In a demo, sending a command from a phone telling Kun to "create a TXT document on the desktop and generate a weekly work report inside it" triggers the software to start working automatically:
- Receives the command from the phone
- Creates a TXT document on the desktop
- Automatically generates the weekly report content and writes it to the document
- Notifies the user with a popup upon completion

Opening the newly created TXT document on the desktop reveals the complete weekly report content already saved inside. This means that even when you're away from your computer, you can use your phone to have AI help you complete various desktop operations, such as organizing files or sorting desktop content.
More Extended Capabilities
Kun's features go well beyond the ones described above. As a rapidly iterating open-source project, it currently also supports:
- Multi-model Integration: In addition to DeepSeek, it supports models like Xiaomi's MiMo. MiMo is an open-source reasoning large model released by Xiaomi in 2025, with the full name Mi Mixture-of-experts Model. It uses a Mixture of Experts (MoE) architecture with a total parameter count of 24.6B, but only activates approximately 5.3B parameters per inference, significantly reducing computational overhead while maintaining high performance. MiMo excels in tasks like mathematical reasoning and code generation. Xiaomi has open-sourced it and provides API services, offering users a flexible alternative to DeepSeek.

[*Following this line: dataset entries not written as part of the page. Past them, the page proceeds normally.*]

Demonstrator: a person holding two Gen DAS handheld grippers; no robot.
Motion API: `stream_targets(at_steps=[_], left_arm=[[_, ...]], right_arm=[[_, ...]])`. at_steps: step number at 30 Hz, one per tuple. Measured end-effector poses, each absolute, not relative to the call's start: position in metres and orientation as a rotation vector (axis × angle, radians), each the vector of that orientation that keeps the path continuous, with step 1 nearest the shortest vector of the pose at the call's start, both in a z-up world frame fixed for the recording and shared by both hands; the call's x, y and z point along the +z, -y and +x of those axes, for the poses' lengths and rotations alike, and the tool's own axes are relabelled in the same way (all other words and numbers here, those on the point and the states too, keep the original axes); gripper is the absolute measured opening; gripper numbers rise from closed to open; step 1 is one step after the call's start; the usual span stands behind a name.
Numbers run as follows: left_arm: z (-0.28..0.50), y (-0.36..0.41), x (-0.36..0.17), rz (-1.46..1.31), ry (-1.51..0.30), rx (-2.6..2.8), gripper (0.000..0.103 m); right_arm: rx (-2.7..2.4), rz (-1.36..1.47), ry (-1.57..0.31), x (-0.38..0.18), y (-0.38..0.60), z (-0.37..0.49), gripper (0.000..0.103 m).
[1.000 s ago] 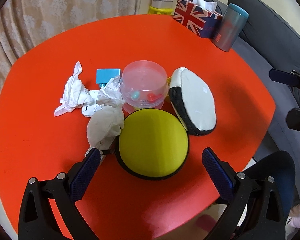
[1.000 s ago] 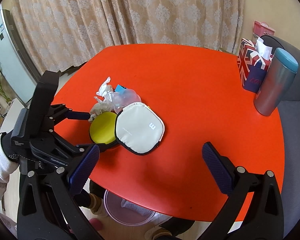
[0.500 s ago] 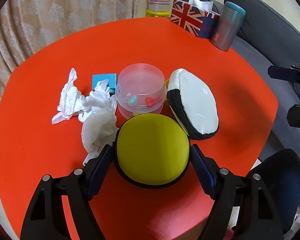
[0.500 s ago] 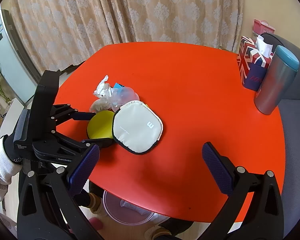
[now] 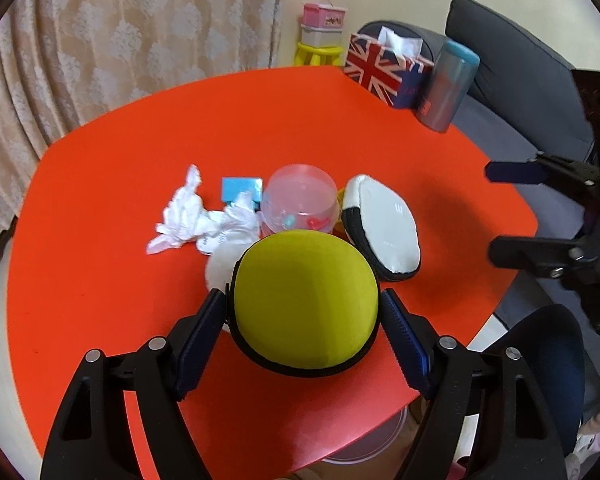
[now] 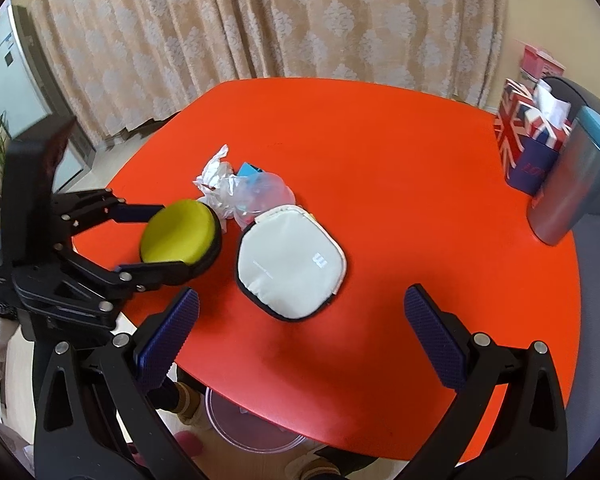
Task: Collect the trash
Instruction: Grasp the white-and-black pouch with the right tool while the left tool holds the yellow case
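Two hand-held grippers: the left hand-held gripper (image 5: 304,320) clamps one yellow round case (image 5: 306,300), the right hand-held gripper (image 6: 300,328) gapes empty above one white pouch (image 6: 290,262) and two crumpled tissues (image 5: 180,216).

1. The yellow round case (image 5: 306,300) covered the lower part of a crumpled tissue (image 5: 220,262) at mid-frame.
2. The contents of the clear plastic tub (image 5: 300,200) were too blurred to name: only a teal and a red speck showed.
3. A clear bin (image 6: 252,424) under the counter (image 6: 380,160) showed only its rim at the lower edge of the right wrist view.
4. The tumbler (image 6: 576,188) was cut by the right edge.
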State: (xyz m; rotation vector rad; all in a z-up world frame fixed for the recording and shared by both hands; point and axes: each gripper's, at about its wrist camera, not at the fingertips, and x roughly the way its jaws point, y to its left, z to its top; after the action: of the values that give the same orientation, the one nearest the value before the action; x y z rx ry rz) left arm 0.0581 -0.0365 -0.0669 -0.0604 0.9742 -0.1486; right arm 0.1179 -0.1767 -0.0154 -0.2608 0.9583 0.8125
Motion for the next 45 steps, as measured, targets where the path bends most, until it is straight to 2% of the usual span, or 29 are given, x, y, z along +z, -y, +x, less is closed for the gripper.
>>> stream_targets(at_steps=[23, 25, 26, 27, 34, 45], left_arm=[[0.046, 0.005, -0.049, -0.123, -0.916, -0.116, 0.075], [0.045, 0.003, -0.051, -0.125, -0.918, -0.116, 0.075], [0.044, 0.002, -0.052, -0.126, -0.919, -0.115, 0.075], [0.044, 0.002, -0.052, -0.127, -0.92, -0.115, 0.075], [0.042, 0.001, -0.055, -0.128, -0.919, -0.116, 0.075], [0.023, 0.012, -0.041, -0.124, -0.88, -0.125, 0.075]], right_arm=[[0.934, -0.382, -1.074, -0.076, 0.122, 0.15, 0.1], [0.935, -0.384, -1.073, -0.077, 0.121, 0.15, 0.096], [0.935, -0.384, -1.073, -0.078, 0.121, 0.15, 0.087], [0.935, -0.385, -1.076, -0.078, 0.121, 0.151, 0.087], [0.913, -0.386, -1.03, -0.068, 0.125, 0.145, 0.086], [0.89, -0.316, -0.948, -0.016, 0.154, 0.112, 0.086]])
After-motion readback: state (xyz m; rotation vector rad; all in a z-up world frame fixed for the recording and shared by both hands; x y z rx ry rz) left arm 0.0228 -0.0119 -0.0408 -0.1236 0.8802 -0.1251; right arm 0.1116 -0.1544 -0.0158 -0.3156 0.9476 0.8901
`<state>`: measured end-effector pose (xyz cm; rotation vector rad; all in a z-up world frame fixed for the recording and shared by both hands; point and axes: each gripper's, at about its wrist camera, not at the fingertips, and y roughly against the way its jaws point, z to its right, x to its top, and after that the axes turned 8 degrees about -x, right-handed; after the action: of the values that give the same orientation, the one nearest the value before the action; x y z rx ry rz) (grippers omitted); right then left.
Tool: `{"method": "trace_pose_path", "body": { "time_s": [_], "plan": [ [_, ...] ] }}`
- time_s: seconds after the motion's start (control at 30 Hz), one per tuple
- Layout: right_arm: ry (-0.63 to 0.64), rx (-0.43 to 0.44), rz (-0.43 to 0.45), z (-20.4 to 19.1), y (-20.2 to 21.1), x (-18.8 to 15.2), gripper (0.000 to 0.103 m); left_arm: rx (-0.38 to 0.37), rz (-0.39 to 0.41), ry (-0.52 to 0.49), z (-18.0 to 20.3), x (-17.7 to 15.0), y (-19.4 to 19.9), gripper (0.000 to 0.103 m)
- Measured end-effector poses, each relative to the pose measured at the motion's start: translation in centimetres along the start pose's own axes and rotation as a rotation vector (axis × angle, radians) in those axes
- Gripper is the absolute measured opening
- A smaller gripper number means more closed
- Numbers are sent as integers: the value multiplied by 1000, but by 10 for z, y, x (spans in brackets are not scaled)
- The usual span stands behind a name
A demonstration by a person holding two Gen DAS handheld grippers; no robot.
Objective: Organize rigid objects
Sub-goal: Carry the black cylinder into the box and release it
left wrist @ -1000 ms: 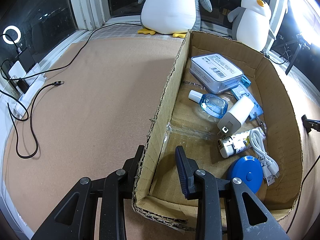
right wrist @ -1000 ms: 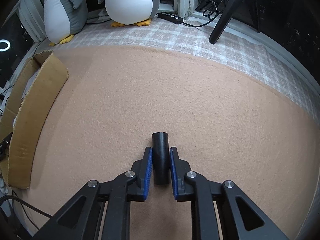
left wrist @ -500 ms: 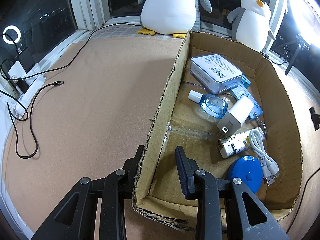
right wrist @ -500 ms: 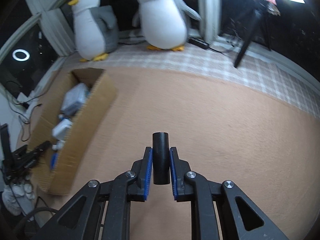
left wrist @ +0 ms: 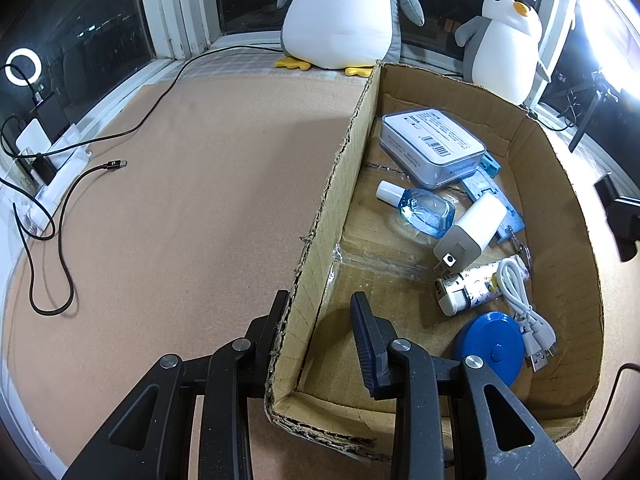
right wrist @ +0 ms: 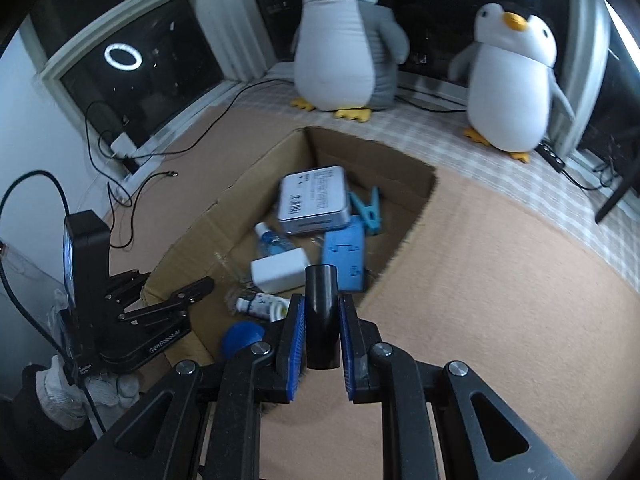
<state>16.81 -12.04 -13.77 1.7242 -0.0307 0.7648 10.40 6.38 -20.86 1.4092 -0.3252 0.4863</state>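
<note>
We see two plush penguins at the window: a big one (left wrist: 340,16) and a smaller one (left wrist: 506,46), both standing on checked cloth (right wrist: 432,136). A black cable (left wrist: 60,216) loops over the tan carpet (left wrist: 192,200). A ring light (left wrist: 23,69) reflects in the dark window pane (left wrist: 80,28). A power strip (right wrist: 554,156) lies near the right penguin.

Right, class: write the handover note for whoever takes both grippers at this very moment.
Left gripper: open, straddling the cardboard box's left wall.
Right gripper: shut on the black tube, held above the box's near right edge.
Already in the box: grey case, blue bottle, white charger, blue disc, white cable.
Left: drop the tube in the box.
</note>
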Motion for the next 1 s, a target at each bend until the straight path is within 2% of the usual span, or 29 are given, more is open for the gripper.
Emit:
{"method": "trace_pose_path", "body": {
  "time_s": [0.23, 0.67, 1.0],
  "plan": [
    [58, -14, -38, -22, -18, 3, 15, 0, 0, -1, 0, 0, 0, 32],
    [63, -40, -52, -21, -24, 3, 16, 1, -5, -4, 0, 0, 0, 33],
    [55, -38, -49, -20, -21, 3, 25, -3, -14, -9, 1, -1, 2, 33]
  ]
}}
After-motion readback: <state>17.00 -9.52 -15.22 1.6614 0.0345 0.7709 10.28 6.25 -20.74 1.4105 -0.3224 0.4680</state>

- Image Generation: Generate images through AI models
- Media Generation: Broader multimedia content creation
- Speech-to-Text: Automatic transcription of audio content
The combination of these features makes Kun more than just a chat window — it's a true "agent workbench" capable of covering a wide range of everyday work scenarios.
Summary and Evaluation
Kun's core value lies in three things: open-source and free, local-first, and comprehensive functionality. It brings large model capabilities from the cloud to the desktop, allowing users to enjoy AI-driven productivity gains while safeguarding data privacy.
The 4.4K Stars popularity is no accident — in today's market where AI tools are flourishing, an open-source desktop client that can automatically write code, process documents, and be remotely controlled from a phone genuinely fills an important gap in use cases. For users looking to deeply integrate DeepSeek into their daily workflow, Kun is well worth trying.